What's their evidence? They say
that over 70 percent of black students attend schools where the student population
is predominantly black, in some cases over 90 percent black. This, to Harvard's
scholars, is resegregation - - but let us examine the term segregation.
Blacks are about 65 percent of
the Washington, D.C., population. Reagan National Airport serves the Washington,
D.C. area, and like every airport it has water fountains. At no time have
I seen anything close to blacks being 65 percent of water-fountain users.
It's a wild guess, but I'd speculate that at the most 5 percent or 10 percent
of the users are black. Would Harvard's scholars say that Reagan National
Airport water fountains are segregated? If so, might they propose bussing
blacks in from Anacostia to integrate the water fountains?
What about ice hockey games? These
are "segregated" affairs, for at no time have I seen any significant
number of black fans in the audience. In fact , most times it was zero. There's
also racial segregation at opera performances, dressage or winetastings.

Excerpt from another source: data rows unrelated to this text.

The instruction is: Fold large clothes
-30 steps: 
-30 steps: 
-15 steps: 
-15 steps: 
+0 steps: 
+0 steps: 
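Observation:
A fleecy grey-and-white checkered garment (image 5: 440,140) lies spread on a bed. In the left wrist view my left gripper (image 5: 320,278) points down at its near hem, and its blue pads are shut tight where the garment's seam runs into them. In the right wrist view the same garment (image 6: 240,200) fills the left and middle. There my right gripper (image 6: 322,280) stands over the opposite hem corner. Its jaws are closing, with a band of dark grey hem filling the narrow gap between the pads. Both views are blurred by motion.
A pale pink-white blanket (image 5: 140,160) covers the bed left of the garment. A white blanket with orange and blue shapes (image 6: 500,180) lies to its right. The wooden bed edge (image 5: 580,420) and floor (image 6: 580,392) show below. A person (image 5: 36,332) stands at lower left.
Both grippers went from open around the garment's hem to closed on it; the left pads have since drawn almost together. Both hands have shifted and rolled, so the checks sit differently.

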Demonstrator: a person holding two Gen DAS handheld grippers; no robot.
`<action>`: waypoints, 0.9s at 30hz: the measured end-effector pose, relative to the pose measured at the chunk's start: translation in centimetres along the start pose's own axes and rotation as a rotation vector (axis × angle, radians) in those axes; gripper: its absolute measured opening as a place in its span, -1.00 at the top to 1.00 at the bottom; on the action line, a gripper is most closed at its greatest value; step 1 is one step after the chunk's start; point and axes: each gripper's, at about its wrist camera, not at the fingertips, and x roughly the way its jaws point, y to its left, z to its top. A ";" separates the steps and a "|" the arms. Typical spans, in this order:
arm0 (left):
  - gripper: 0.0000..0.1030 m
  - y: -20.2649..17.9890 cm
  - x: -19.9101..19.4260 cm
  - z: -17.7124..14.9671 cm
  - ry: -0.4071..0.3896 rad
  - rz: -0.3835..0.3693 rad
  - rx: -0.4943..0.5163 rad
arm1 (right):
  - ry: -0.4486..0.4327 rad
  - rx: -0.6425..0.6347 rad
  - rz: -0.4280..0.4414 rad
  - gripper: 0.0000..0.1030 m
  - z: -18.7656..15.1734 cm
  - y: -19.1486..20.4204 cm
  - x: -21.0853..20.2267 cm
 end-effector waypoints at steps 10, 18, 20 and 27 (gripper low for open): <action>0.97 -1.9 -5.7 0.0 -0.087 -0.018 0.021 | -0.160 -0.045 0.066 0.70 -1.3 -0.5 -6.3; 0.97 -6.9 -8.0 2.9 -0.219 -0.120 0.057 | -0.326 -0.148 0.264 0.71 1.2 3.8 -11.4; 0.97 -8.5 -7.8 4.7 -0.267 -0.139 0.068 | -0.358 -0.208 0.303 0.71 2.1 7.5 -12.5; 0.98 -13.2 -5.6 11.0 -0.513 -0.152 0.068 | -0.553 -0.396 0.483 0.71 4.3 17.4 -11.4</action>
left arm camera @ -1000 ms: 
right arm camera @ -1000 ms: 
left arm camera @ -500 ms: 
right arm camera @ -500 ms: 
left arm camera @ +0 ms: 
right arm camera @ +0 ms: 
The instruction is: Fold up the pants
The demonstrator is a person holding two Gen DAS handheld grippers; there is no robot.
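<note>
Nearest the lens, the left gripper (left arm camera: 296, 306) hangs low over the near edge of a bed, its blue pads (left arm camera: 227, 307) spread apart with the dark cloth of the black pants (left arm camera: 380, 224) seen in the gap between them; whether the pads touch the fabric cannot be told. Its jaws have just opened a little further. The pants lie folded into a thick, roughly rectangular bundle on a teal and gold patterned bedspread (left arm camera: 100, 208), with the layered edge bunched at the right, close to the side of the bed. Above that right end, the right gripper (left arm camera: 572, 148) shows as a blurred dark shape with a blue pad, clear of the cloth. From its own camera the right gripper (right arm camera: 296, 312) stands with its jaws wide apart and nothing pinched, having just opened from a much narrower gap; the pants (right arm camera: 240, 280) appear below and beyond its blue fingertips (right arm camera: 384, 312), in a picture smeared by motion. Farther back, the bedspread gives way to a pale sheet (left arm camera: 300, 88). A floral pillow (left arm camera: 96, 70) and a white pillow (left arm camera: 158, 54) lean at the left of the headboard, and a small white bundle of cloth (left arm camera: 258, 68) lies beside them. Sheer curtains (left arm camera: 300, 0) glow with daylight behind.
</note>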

If you want to see some segregated
states, visit South Dakota, Iowa, Maine, Montana and Vermont. Not even 1 percent
of their populations are black.
What proposal might Harvard's
scholars have for us? Might they propose rounding up blacks where they're
over-represented, such as in Georgia and Alabama, and bussing them to America's
segregated states? Might they suggest drafting blacks to attend operas, dressage
and wine-tastings?
Of course, being politically correct,
they might feel that blacks should not bear the burden of desegregation. Thus,
Harvard's scholars might recognize that there are two ways to skin a cat and
propose that whites leave states such as South Dakota, Iowa, Maine, Montana
and Vermont until the percentage of the black population reaches 13 percent?
America's non-scholars would easily
recognize that just because blacks aren't proportionately represented in some
activity, we can't call the activity racially segregated- - at least, in the
historical usage of the term. A non-scholar's test for segregation would be:
If a black person is at Reagan National Airport, is he free to drink at any
water foundation he pleases? If the answer is yes, then the water fountains
are not segregated. That would be true if a black person never uses the fountains.
The identical test applies to
the question of school segregation. A non-scholar would ask: If a black student
lives within a particular school district, can he attend that school? If he
can, then the school is not segregated, even if not a single black attends
that school. The same test applies to whether ice hockey games, operas and
winetastings are racially segregated or not.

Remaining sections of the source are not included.